Write every line of the material out exactly as shown.
************
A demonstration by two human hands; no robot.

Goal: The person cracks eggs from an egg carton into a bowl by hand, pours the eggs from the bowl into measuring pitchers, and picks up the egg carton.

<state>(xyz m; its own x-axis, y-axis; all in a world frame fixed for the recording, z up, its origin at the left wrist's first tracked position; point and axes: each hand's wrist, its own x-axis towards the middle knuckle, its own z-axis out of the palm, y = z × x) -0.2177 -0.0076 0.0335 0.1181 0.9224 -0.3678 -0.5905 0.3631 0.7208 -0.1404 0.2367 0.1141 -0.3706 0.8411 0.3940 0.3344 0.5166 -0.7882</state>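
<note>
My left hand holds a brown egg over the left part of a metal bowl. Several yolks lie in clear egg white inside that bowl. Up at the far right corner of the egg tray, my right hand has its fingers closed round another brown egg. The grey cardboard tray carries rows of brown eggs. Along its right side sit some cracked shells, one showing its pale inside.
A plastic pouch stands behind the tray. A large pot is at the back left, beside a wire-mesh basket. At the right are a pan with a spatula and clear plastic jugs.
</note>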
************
YOUR SOLUTION
A demonstration by two human hands; no robot.

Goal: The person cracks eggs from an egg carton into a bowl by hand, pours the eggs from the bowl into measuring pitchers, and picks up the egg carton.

<state>(xyz m; its own x-axis, y-axis; all in a world frame fixed for the recording, z up, its origin at the left wrist's first tracked position; point and axes: each hand's wrist, its own x-axis towards the middle knuckle, its own z-axis out of the palm, y = z × x) -0.2177 -0.0076 0.0335 0.1181 0.9224 -0.3678 -0.5905 0.3631 0.7208 -0.1404 0.2367 0.1141 -0.3706 0.8411 0.3940 0.3344 0.5166 -0.7882</state>
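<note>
My left hand holds a brown egg over the left part of a metal bowl. Several yolks lie in clear egg white inside that bowl. Up at the far right corner of the egg tray, my right hand has its fingers closed round another brown egg. The grey cardboard tray carries rows of brown eggs. Along its right side sit some cracked shells, one showing its pale inside.
A plastic pouch stands behind the tray. A large pot is at the back left, beside a wire-mesh basket. At the right are a pan with a spatula and clear plastic jugs.
</note>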

The output requires no additions.